AS A TWIN, I always worried about being held responsible for what my brother had done. Andrew and Christopher aren’t twins, of course, but lately I have been thinking about the two of them. I have been interviewing and writing about the Cuomos for some time now. I truly get it. Mario Cuomo, the papa, was a staunch defender of his kids, no matter what they might have done. If you are a parent, you can certainly relate. You come near our kids and we all turn into Mighty Mouse or Popeye after he downs a couple of cans of spinach. As one of the reigning experts on Cuomo-speak (if I do say so myself), I came to understand that the last thing you ever wanted to do was to even whisper something negative about any of his kids. You would do so at your own peril. I can understand that and even respect it a little. On the other hand, if the boys are bullies and you are on the losing side, you will not like it.
We know all about political dynasties like the Kennedys, the Bushes and the Cuomos. In politics, people acquire power and once they have it, they do everything in their power to keep it. It’s like the business tycoons. Once you’re on top, you don’t want anyone mucking with your success.
So now it appears that Andrew Cuomo is a making a sort of comeback when it comes to what we might call Cuomo defensiveness. For a while, Andrew was getting a lot of heat for alleged sexual misbehavior and other stuff but now things have quieted down a lot. Andrew’s political aspirations seem to be on the back shelf. New York, once Cuomo Land, has fallen to a new crowd and, I have to say, things seem to have become somewhat boring.

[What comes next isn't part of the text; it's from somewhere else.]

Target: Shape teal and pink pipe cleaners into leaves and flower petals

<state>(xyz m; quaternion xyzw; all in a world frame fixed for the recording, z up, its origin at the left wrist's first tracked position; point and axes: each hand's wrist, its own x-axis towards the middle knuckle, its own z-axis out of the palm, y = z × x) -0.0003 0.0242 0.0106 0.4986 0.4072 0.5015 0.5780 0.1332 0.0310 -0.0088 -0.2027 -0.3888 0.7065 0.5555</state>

Then there’s Christopher. He was suspended and later fired by CNN after reports surfaced that he assisted in the defense against the sexual harassment allegations that led to his brother’s resignation. Well, now he has a new nightly program on cable television’s NewsNation.
I suspect you had better keep your eyes on both of the Cuomo brothers because these are not the kind of political folks who wish to go quietly into the night. Plus, my sense is that people like them. In American politics, you stick with what you know and what you are used to. Let’s face it—we all know the Cuomos. We know that they can be tough when they need to be, and as I’ve said many times, Andrew is one tough guy.
The current governor, Kathy Hochul, is quietly keeping out of trouble. Of course, like all politicians she needs money and she will get it the old-fashioned way by making friends and incurring obligations. That’s how it’s done. If anyone thinks that obligations are not incurred as part of the political process, you had better go back and review your notes from Political Science 101. Nothing has really changed in the way things work in Albany. If you take money for delivering political favors and if that process involves an understood quid pro quo, well, that’s just the way the game is played. As Jesse Unruh, a once powerful California politician, said, “Money is the mother’s milk of politics.” Hey, you need TV ads and pollsters and people to get the word out if you are going to go anywhere in politics. Like baseball, you start out in the minors and fight like hell to make it to the bigs. The problem for so many politicians is that people are wise to it all and sick and tired of the same old game. It’s tough to admire anyone. Where are the political heroes? Or as the song goes, “Where have you gone, Joe DiMaggio?”